Relative to other diffuse optical spectroscopy systems for monitoring breast tumor response to NAC (16, 19), the tomographic approach applied in this study has the advantage of providing more sensitive and spatially-resolved information about tumor response, and this information is especially important when a significant amount of tumor is located deep (greater than ~3 cm) in the breast. DOST also have the potential to separate responses of each tumor component in cases involving multi-centric disease. The pIR case presented in Figure 2 is a good example. The DOST results localized the response in index tumor with rim enhancing skin metastases to NAC, whereas the response in subpectoral lymph node metastasis was excluded.

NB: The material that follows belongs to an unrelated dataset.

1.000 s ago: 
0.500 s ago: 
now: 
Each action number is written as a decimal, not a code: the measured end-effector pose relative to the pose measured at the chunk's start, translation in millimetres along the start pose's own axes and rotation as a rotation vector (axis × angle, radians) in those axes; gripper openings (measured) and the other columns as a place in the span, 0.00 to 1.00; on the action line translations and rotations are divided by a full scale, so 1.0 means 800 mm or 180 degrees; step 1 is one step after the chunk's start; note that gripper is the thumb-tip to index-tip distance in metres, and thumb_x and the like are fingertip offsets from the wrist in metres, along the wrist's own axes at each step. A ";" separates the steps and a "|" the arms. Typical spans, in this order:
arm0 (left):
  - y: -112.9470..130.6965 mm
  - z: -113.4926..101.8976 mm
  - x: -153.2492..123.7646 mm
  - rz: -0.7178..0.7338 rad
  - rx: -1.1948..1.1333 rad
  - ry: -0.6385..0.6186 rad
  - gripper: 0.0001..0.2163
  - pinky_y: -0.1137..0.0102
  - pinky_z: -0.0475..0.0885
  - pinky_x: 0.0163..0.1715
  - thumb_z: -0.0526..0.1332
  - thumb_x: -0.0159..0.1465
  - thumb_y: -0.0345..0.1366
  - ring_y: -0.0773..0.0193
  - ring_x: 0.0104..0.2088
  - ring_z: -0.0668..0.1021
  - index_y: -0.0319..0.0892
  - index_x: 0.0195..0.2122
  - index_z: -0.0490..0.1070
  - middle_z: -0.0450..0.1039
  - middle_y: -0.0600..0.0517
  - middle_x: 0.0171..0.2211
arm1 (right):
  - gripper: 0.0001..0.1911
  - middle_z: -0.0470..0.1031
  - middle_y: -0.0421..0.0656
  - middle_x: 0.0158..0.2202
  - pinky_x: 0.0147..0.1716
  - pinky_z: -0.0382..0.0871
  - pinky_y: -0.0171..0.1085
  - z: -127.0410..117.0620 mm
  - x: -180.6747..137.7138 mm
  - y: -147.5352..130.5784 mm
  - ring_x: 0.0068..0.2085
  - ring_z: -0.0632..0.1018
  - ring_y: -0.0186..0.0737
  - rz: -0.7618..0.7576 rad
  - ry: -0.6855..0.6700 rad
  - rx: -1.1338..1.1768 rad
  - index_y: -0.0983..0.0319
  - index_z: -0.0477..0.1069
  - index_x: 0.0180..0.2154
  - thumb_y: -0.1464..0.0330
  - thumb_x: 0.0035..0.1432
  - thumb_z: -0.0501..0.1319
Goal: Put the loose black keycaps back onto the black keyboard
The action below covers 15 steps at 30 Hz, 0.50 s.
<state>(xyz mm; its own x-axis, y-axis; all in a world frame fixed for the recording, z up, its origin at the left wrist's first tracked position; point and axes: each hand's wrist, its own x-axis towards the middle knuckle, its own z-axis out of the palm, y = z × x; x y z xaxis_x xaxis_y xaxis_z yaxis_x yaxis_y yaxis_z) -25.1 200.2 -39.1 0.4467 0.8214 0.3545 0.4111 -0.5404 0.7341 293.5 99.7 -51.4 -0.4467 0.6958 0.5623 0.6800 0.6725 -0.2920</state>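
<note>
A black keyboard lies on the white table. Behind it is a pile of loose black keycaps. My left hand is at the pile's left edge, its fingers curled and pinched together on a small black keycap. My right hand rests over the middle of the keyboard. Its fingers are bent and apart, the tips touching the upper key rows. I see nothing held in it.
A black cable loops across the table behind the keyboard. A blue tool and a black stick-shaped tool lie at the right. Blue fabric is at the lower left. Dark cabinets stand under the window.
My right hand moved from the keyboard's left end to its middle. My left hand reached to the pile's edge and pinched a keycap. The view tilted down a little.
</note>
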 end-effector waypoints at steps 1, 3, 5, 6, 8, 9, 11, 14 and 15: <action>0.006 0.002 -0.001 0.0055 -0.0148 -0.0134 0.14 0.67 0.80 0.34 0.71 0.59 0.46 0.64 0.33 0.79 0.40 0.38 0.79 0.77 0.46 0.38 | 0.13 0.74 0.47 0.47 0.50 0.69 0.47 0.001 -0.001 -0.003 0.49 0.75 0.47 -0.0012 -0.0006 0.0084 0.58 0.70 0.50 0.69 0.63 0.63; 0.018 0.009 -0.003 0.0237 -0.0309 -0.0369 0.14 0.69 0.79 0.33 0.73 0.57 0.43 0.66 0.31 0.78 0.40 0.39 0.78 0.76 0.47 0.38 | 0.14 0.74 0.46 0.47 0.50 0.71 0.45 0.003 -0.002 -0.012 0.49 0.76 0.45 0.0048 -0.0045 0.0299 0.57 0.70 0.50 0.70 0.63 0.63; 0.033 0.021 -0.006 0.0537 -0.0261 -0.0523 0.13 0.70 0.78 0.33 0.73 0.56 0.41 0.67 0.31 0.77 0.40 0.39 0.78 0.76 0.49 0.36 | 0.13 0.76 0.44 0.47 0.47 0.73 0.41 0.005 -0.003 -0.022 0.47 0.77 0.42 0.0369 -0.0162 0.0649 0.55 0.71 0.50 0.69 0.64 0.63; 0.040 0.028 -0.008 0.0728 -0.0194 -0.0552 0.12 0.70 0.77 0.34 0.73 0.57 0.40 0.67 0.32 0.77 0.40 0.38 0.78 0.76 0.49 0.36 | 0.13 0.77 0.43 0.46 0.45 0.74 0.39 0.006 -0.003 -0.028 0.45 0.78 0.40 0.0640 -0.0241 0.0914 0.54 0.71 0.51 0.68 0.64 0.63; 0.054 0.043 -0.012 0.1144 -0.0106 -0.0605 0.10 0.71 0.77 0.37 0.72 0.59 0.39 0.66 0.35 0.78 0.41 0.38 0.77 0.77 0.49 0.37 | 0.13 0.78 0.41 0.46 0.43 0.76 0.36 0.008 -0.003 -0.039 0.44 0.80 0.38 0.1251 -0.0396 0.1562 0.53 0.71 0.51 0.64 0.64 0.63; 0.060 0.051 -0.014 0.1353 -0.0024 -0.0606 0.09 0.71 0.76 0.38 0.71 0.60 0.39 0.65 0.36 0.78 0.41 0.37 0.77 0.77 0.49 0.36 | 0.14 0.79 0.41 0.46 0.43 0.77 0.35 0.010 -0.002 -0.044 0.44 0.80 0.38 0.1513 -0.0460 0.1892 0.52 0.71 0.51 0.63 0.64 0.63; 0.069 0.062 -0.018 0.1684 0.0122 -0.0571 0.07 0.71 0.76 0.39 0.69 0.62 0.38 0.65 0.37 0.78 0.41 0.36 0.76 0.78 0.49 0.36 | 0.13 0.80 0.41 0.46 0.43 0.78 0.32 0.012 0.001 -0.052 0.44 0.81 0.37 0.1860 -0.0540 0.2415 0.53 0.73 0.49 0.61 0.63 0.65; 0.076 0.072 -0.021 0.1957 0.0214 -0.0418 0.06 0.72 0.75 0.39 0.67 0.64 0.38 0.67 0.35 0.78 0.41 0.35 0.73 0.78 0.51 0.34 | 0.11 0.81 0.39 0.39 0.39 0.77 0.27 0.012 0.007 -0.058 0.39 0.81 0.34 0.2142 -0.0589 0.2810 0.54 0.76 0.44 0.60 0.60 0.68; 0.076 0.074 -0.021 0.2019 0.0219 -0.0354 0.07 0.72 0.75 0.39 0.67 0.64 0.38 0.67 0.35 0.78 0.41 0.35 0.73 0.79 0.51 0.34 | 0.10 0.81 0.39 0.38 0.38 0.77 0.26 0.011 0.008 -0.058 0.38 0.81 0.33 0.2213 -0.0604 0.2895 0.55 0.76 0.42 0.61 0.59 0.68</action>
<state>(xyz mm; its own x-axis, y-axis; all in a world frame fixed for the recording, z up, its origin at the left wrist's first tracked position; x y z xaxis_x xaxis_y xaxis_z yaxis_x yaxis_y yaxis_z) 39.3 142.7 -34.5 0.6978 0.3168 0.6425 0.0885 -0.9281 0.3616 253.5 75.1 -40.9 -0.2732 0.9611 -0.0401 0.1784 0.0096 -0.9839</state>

As shown in Table 2, statistically-significant separation of either ER or PR between subjects with pCR and pIR (p-value = 0.04 and 0.01, respectively) was also observed. However, analysis of the predictive power of tumor response to NAC by combining these variables with DOST properties was not considered because of the limited number of patients enrolled in the study. Nonetheless, we expect that these variables, as well as other clinical parameters such as age and radiological density, will add predictive power to DOST properties in future studies involving larger numbers of subjects.

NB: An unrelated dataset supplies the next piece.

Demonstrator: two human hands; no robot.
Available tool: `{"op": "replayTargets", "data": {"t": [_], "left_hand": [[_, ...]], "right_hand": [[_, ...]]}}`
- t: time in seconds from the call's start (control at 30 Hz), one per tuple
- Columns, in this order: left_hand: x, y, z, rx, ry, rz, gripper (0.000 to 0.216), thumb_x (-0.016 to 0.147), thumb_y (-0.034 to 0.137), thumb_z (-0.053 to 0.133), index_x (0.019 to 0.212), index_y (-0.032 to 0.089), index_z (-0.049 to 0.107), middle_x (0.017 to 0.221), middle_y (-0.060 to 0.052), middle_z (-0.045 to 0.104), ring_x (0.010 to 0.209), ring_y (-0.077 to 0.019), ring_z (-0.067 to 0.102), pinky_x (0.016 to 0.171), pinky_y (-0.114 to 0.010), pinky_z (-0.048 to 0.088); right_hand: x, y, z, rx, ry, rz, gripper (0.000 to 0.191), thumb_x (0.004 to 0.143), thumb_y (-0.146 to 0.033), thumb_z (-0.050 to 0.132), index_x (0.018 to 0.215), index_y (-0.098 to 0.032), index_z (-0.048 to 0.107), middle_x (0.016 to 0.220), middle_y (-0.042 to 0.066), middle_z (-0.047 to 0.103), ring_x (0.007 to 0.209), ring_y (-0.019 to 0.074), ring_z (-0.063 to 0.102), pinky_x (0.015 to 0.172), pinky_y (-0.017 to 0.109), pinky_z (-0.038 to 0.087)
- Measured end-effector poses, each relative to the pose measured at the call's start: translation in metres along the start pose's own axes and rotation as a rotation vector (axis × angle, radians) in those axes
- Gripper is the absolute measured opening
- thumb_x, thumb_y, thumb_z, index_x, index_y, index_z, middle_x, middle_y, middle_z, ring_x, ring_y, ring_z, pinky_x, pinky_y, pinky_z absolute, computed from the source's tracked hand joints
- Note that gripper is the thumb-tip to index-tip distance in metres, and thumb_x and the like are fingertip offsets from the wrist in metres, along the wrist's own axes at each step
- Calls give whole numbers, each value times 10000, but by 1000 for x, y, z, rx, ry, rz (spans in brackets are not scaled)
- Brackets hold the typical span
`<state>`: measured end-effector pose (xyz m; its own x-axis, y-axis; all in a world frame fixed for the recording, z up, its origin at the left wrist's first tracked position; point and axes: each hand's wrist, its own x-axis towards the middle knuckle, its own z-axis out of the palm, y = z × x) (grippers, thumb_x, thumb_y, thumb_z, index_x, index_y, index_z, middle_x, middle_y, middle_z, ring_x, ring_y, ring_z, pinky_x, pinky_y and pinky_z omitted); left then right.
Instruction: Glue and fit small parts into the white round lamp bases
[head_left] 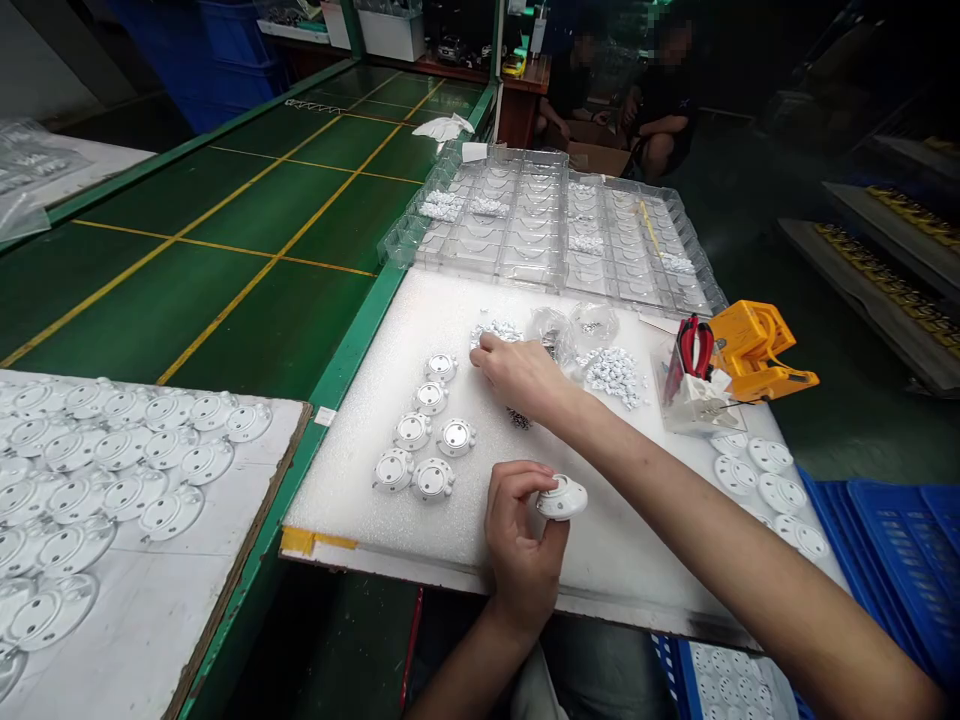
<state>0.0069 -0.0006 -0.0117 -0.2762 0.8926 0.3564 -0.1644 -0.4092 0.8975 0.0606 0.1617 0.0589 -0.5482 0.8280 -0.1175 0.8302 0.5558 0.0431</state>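
Note:
My left hand (521,530) is closed around a white round plastic part (561,498), held tilted above the front of the white foam sheet (480,530). My right hand (525,375) reaches across to a pile of tiny white pieces (499,330). Its fingertips are pinched together at the pile's near edge, and what is between them is hidden. Left of that hand, several assembled round white parts (456,437) lie face up. A second heap of small white pieces (615,376) sits right of the wrist, and small dark metal bits (517,418) lie partly under the forearm.
Clear plastic trays (540,210) span the back of the foam. At right stand a box with red-handled pliers (696,350), a yellow tool (757,350), more white discs (780,492) and blue crates (885,570). A green conveyor (247,220) runs left; two people sit beyond.

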Motion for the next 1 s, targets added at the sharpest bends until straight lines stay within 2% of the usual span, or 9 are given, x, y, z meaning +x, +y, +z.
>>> {"op": "replayTargets", "data": {"t": [0.3,0.43,0.53,0.6,0.67,0.73,0.83,1.0], "left_hand": [[1,1,1,-8,-28,-3,48,956,182,651,978,219,629,958,-40,616,907,-173,666,817,-296,598],[2,2,0,0,-38,-2,36,956,185,646,970,215,632,955,-47,618,901,-183,672,813,-315,605],[2,3,-1,-22,-60,-25,57,944,168,655,971,217,644,975,-48,615,908,-181,678,810,-307,603],[3,3,-1,-48,-78,-32,68,931,162,670,968,217,652,974,-45,613,913,-181,682,807,-302,602],[4,4,-2,-61,-97,-52,59,930,166,674,964,212,661,969,-48,620,923,-187,690,813,-309,602],[4,5,-2,-85,-122,-100,59,940,167,663,981,210,666,963,-49,643,924,-187,703,819,-309,607],[4,6,-1,-141,-147,-189,151,947,169,664,1086,226,653,965,-36,689,906,-163,732,825,-278,618],[1,7,-2,-95,-159,-257,272,930,219,707,1185,225,613,996,-50,740,941,-166,759,865,-269,624]], "right_hand": [[0,2,8,28,33,-75,377,969,7,345,1164,-125,639,1185,143,654,720,164,611,567,314,293],[-3,1,3,93,80,-64,347,979,-17,371,1147,-131,653,1150,123,678,723,165,615,580,314,348],[-30,1,-5,249,206,-27,295,1017,-94,407,1181,-156,644,1144,93,689,818,159,643,679,298,462],[-61,2,-7,636,441,-7,199,1011,-153,493,1062,-178,684,1009,58,707,841,156,654,735,285,513],[-97,3,-6,887,519,40,167,1004,-202,543,1012,-214,709,974,49,718,872,167,674,739,288,548],[-129,3,0,1031,526,84,165,996,-235,578,989,-230,743,931,51,726,811,169,682,696,293,565],[-162,0,12,1109,510,103,165,985,-232,623,995,-256,786,880,48,738,816,180,697,704,297,580],[-176,-7,21,1100,534,68,290,964,-138,647,1131,-329,787,936,23,765,860,158,713,754,270,583]]}}
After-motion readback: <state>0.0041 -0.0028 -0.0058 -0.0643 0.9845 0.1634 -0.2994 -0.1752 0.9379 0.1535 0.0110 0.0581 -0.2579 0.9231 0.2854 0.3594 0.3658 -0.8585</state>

The initial design of this NAC imaging study incorporated several therapeutic regimens that included 6–8 cycles of chemotherapy. Enrollment of women was inhibited by the requirement of breast imaging several times during the course of therapy with additional contrast MRI scans. Several women dropped out of the trial after the pretreatment imaging session because of treatment-induced fatigue from NAC or due to scheduling conflicts relative to the multiple imaging sessions that were required for participation. Imaging patients during the process of chemotherapy infusion within the oncology clinic could ease the burden of participation. Of note, a portable DOST monitor to track NAC response in subjects who are unable to return for a separately scheduled imaging session is technically feasible.

5. Conclusion

In this study of 19 patients with locally advanced breast cancer, Pre-TxHb_T inside the tumor region-of-interest relative to the contralateral breast, and change in Hb_T after the first cycle of NAC were significant predictors of a pathologic complete response. Therefore, Hb_T of the involved and contralateral breasts measured before the start of NAC or a change in Hb_T in the involved breast within the first cycle of treatment could be used as prognostic indicators of neoadjuvant chemotherapeutic response. Given the importance of patient management in these complex, expensive and time consuming trials, validation of imaging indicators in a prospective clinical trial which can lead to wider adoption of the simple NIRS technology is needed. Identification of potential biomarkers that could lead to image-based surrogates for pCR, and accelerate the validation of optimal NAC regimens through future randomized clinical trials by reducing the number of patients required for enrollment and the length of time they need to be followed, is also critically important.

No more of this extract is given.